#### [How to complete this task]
Take every line of the material and reproduce it exactly.

--

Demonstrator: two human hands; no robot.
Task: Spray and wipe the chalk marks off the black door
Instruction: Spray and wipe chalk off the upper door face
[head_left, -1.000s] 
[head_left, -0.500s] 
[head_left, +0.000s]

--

#### [Written solution]
Demonstrator: two human hands; no robot.
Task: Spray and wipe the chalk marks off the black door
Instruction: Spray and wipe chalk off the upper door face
[head_left, -1.000s] 
[head_left, -0.500s] 
[head_left, +0.000s]

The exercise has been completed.